> ABOUT THIS EXERCISE
In the entries that follow, find the line containing "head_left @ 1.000"; from there, copy every line exactly through the line containing "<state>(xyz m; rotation".

BEGIN AVAILABLE DATA

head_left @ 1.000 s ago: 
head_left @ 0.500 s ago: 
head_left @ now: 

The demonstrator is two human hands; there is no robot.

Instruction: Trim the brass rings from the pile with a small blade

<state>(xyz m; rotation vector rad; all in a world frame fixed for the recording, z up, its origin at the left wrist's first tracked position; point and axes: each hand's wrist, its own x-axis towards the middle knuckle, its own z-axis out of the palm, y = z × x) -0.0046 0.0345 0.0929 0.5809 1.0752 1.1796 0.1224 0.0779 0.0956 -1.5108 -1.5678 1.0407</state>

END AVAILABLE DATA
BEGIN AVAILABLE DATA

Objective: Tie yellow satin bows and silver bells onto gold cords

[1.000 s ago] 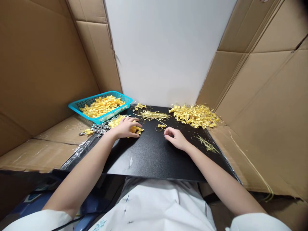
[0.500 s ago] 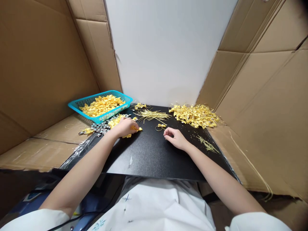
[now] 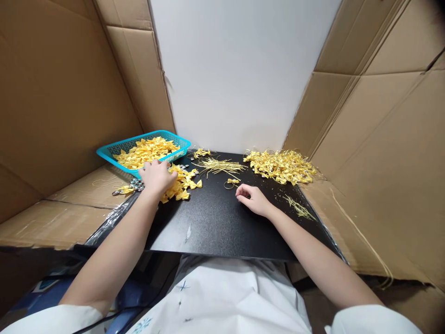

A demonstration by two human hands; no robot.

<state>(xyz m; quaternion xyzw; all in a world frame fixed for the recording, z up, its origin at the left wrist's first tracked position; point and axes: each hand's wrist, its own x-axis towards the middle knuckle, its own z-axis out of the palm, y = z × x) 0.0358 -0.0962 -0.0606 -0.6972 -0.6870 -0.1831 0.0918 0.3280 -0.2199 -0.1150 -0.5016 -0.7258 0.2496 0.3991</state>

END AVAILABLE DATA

> RESULT FOR THIS TASK
head_left @ 1.000 s ago: 
head_left @ 0.500 s ago: 
head_left @ now: 

The demonstrator is two human hands; there is no robot.

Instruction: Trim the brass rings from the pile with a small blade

<state>(xyz m; rotation vector rad; all in a world frame fixed for the recording, z up, its origin at the left wrist's first tracked position; point and axes: each hand's wrist, its own x-axis towards the middle knuckle, its own z-axis out of the palm, y = z × x) -0.0046 0.0345 0.0929 0.5809 1.0752 1.1796 0.1224 0.0779 0.0956 -1.5108 -1.5678 1.0407</state>

The response is now complete.